Here is a new post http://www.requirementsnetwork.com/node/1381. It contains a PDF, where David Nimmo with IBM chronicles one of his requirements gathering efforts. With a tight deadline to gather requirements for a new system he directly applied the Agile Manifesto to his BA efforts. Lots of good examples demonstrating slimmed down "use cases" and a day-by-day description of his team effort on the project.
Here is another reference on this topic, a short article "YAGNI Your Requirements Documentation" related to this topic of agile documentation. i hope you find it useful.
~ ellen
Ellen Gottesdiener
EBG Consulting
www.ebgconsulting.com
I am working on a project which has switched from use cases to user stories (a la Cohn).
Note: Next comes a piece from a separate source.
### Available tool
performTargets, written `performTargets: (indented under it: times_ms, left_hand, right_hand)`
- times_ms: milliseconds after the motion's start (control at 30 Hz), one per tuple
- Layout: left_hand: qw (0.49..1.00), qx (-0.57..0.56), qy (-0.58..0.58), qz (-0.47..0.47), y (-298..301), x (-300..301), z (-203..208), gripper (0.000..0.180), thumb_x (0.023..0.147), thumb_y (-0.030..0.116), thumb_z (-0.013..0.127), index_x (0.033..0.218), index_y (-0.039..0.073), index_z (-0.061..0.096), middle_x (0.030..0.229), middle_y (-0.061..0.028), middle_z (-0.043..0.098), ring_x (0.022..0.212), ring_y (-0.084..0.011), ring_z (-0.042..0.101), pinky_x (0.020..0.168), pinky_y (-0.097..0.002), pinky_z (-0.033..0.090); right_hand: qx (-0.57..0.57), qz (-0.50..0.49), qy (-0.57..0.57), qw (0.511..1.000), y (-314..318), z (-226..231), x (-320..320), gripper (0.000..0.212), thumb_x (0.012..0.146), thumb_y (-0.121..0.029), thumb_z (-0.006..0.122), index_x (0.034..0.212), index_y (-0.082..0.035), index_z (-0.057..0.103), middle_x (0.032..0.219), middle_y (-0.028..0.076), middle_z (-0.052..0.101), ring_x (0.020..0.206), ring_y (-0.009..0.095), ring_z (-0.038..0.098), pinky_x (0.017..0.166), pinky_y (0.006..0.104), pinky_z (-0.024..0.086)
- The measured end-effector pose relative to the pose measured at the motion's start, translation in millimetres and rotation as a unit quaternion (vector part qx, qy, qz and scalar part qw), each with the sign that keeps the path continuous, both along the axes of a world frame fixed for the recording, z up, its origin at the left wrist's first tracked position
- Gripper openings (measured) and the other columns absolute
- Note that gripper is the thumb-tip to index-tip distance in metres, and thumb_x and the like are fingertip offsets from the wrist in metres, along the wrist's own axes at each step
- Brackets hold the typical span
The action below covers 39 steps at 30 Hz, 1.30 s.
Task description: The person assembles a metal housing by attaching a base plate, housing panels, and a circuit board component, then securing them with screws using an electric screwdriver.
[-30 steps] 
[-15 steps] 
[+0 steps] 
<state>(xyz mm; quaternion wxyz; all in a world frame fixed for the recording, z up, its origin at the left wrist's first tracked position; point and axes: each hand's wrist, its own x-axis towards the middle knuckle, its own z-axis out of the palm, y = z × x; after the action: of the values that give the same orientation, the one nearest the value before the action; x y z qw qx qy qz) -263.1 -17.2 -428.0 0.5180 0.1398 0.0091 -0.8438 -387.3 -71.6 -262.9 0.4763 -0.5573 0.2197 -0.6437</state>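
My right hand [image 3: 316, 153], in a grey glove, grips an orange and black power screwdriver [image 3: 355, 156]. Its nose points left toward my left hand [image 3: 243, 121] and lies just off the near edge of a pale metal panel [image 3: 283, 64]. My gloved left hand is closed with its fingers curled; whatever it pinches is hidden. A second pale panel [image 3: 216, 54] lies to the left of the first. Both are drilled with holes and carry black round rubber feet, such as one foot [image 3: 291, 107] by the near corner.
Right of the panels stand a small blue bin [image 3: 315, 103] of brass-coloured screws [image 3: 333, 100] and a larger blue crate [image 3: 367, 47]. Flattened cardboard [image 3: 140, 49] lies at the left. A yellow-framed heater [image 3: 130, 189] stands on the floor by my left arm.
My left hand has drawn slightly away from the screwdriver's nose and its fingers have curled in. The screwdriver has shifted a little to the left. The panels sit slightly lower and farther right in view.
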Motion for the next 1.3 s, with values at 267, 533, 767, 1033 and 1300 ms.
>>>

The business users and developers are quite happy with the change, although there was some issue with the level of detail in the user stories when discussing them with a forum of user representatives.
And some parts of the user community are having a real struggle with having to RANK user stories.
Additionally the user stories are currently running without higher order requirements statements - such as a product roadmap or product vision. This is a serious deficiency I hope to see remedied in the new year.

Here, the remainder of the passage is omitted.